Copy every line from the material below that holds "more".

....................

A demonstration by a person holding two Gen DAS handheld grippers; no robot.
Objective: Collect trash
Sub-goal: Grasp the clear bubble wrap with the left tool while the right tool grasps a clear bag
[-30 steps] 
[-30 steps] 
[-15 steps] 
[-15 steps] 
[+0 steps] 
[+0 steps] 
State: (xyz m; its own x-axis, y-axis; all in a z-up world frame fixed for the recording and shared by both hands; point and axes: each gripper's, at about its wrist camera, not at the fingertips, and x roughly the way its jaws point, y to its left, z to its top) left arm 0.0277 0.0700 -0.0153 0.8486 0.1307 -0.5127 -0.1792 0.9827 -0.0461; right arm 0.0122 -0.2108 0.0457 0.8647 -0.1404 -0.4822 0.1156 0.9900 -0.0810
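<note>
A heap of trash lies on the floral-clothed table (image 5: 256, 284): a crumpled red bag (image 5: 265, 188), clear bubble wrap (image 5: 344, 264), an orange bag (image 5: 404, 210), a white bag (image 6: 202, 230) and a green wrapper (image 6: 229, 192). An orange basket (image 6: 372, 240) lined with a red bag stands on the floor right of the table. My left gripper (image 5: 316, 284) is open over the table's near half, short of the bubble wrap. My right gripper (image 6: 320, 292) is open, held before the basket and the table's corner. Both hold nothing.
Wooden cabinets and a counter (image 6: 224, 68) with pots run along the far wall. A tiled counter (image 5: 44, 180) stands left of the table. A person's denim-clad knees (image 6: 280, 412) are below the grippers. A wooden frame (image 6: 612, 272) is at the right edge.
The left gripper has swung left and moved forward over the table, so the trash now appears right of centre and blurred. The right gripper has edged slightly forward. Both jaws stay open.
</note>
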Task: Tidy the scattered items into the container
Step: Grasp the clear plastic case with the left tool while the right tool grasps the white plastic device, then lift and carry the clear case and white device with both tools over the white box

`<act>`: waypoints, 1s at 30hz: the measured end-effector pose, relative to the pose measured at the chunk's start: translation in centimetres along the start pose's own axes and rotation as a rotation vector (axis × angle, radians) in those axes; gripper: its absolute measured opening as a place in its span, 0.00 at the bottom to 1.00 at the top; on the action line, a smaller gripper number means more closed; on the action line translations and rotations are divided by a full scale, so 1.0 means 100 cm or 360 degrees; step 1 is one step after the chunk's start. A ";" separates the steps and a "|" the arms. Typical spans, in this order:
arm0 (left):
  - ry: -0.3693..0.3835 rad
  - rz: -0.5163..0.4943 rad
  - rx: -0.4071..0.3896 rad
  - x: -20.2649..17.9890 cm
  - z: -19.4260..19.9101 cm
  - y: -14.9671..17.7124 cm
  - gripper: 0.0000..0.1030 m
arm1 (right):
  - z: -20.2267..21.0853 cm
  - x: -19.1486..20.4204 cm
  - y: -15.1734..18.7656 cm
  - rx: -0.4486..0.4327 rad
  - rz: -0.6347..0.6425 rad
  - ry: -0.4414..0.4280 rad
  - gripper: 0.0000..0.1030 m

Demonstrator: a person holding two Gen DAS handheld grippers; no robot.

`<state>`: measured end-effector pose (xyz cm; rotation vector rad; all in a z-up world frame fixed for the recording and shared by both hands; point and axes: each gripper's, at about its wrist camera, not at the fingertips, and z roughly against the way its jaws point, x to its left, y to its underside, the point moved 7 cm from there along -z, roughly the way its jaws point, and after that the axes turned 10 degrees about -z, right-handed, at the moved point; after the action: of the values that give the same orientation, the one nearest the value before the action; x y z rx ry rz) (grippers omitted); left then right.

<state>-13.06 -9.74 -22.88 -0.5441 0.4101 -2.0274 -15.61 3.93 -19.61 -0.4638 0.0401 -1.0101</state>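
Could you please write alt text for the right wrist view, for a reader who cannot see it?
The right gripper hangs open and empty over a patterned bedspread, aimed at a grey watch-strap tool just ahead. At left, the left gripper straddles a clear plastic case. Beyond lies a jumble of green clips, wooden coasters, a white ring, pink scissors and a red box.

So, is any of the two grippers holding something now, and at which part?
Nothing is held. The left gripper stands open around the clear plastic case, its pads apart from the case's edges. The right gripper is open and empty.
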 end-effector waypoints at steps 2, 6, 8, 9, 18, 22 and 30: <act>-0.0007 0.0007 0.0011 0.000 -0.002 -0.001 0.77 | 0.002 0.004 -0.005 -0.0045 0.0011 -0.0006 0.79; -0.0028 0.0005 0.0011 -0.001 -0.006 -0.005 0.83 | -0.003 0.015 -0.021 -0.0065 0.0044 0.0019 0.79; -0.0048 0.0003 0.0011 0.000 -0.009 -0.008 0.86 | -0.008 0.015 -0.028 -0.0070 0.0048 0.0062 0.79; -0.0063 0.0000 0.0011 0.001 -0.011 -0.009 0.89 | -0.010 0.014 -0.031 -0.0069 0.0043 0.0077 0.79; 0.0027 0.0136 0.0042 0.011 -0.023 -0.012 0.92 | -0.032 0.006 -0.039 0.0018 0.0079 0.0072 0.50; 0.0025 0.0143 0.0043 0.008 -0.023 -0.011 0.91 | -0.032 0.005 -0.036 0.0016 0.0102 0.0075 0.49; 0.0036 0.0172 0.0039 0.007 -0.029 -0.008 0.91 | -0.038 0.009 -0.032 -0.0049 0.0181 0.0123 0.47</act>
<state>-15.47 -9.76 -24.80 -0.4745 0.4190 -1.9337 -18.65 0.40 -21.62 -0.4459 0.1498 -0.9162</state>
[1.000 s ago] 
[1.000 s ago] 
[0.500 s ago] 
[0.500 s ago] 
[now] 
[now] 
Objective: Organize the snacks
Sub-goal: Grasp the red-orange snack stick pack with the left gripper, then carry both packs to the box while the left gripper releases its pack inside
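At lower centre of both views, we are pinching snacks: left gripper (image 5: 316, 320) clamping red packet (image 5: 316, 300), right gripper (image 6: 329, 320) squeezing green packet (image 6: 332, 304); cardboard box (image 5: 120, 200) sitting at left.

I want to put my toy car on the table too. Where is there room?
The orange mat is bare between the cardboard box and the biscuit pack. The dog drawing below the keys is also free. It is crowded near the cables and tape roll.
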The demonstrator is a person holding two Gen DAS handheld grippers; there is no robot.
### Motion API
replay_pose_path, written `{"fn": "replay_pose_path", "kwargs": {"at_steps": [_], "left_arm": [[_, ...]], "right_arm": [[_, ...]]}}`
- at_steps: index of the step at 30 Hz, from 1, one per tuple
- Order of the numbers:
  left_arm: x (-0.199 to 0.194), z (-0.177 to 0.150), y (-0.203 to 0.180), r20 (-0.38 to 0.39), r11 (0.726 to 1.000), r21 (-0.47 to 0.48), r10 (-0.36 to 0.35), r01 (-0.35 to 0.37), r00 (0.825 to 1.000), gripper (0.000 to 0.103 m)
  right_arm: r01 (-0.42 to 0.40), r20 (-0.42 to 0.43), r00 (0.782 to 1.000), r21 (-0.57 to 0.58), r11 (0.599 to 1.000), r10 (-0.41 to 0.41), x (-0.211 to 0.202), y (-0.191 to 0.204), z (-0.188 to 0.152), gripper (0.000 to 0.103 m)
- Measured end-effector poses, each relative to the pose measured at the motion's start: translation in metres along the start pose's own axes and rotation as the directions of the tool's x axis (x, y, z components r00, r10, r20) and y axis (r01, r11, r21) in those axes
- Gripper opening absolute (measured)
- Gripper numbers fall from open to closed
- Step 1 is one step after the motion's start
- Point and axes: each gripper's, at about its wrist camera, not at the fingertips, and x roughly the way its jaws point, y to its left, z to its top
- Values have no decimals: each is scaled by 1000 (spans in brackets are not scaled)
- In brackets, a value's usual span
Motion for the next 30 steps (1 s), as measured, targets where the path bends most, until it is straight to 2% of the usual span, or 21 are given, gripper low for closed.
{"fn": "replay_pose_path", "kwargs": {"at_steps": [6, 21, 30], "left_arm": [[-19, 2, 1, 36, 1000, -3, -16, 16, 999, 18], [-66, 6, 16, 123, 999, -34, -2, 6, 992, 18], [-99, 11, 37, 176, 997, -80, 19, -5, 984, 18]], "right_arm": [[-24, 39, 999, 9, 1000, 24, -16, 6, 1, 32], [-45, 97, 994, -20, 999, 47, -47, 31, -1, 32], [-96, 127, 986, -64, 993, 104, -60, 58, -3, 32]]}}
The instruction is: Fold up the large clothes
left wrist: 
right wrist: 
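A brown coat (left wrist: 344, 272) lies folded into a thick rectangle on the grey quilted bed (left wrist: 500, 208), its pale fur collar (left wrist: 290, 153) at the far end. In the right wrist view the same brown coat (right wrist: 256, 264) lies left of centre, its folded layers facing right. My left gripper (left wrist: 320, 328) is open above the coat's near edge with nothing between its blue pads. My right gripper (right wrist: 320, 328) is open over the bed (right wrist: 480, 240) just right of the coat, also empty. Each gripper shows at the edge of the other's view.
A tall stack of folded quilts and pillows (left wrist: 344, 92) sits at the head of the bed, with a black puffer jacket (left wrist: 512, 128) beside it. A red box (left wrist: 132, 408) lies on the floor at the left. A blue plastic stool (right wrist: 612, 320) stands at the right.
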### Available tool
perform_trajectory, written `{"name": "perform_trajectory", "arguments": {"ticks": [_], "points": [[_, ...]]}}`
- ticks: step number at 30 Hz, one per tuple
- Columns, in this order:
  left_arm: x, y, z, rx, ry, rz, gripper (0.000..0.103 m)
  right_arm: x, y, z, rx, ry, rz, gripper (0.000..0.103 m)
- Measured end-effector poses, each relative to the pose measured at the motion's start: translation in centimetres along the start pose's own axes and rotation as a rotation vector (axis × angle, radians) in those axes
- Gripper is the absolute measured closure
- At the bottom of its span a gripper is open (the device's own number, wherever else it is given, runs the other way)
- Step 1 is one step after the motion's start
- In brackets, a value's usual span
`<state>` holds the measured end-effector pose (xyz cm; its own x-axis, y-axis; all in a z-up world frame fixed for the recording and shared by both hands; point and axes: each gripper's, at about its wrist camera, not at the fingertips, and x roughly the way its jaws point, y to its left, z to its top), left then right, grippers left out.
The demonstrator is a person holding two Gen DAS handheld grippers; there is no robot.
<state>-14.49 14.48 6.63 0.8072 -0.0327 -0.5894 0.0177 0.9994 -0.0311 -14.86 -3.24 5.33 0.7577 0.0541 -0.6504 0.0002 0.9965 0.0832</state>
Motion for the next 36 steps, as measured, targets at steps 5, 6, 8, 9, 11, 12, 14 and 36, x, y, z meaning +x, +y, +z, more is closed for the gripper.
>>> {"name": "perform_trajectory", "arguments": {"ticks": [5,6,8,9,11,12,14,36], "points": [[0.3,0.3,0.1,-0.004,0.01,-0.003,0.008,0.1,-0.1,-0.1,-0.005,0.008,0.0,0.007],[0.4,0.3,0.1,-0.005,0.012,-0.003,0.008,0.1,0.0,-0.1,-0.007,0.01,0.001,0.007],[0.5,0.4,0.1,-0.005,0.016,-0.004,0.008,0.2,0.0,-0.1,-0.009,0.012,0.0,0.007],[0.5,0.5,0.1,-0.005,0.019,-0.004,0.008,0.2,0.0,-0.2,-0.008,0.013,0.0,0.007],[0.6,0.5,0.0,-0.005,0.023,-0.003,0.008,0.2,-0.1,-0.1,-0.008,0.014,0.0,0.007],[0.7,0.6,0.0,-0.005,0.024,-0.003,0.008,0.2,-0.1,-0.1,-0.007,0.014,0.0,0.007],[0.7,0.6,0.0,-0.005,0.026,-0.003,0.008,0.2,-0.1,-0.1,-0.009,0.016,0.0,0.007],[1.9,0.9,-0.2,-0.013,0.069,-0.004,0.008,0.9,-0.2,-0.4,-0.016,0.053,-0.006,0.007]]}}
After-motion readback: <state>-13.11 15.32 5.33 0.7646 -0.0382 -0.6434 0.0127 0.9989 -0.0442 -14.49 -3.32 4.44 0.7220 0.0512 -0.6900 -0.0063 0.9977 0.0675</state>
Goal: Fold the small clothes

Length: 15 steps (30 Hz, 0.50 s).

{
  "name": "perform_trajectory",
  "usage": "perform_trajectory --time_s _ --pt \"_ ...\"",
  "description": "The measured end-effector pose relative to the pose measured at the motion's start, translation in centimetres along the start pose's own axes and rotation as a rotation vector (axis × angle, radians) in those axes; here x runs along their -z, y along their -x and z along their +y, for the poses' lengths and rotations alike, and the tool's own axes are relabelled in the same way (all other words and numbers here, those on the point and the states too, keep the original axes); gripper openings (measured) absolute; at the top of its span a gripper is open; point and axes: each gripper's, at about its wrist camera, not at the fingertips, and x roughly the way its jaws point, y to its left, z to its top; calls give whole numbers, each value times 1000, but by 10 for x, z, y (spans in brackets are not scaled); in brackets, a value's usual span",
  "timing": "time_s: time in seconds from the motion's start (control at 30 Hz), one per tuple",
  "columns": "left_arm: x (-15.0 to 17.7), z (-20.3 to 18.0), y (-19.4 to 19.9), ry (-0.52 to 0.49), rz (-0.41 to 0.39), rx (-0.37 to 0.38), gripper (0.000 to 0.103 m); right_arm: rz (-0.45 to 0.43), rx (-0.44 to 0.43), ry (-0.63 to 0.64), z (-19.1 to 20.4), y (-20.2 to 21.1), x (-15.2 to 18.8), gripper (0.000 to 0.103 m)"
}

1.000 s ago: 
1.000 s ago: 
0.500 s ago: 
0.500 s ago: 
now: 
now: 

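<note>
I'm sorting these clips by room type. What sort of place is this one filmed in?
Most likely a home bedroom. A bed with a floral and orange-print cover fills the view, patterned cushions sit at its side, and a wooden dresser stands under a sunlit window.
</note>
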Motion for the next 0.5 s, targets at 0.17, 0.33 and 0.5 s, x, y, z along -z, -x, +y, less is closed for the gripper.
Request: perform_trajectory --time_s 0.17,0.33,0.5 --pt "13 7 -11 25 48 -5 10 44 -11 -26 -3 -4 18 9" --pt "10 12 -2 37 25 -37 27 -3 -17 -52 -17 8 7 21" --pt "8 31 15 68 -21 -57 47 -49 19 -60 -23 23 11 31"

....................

» **TASK RESULT**:
`<act>`: waypoints, 1s at 30hz: the measured end-effector pose, relative to the pose measured at the chunk's start: translation in centimetres along the start pose's own axes and rotation as a rotation vector (axis × angle, radians) in those axes; gripper: its absolute measured opening as a place in its span, 0.00 at the bottom to 1.00 at the top; on the action line, a smaller gripper number means more closed; on the action line translations and rotations are divided by a full scale, so 1.0 means 100 cm or 360 degrees; step 1 is one step after the chunk's start. A ";" separates the steps and a "|" the arms. Typical spans, in this order:
Motion for the next 36 steps, as measured, targets at steps 5, 6, 8, 9, 11, 12, 14 and 36, x, y, z meaning +x, +y, +z, more is closed for the gripper.

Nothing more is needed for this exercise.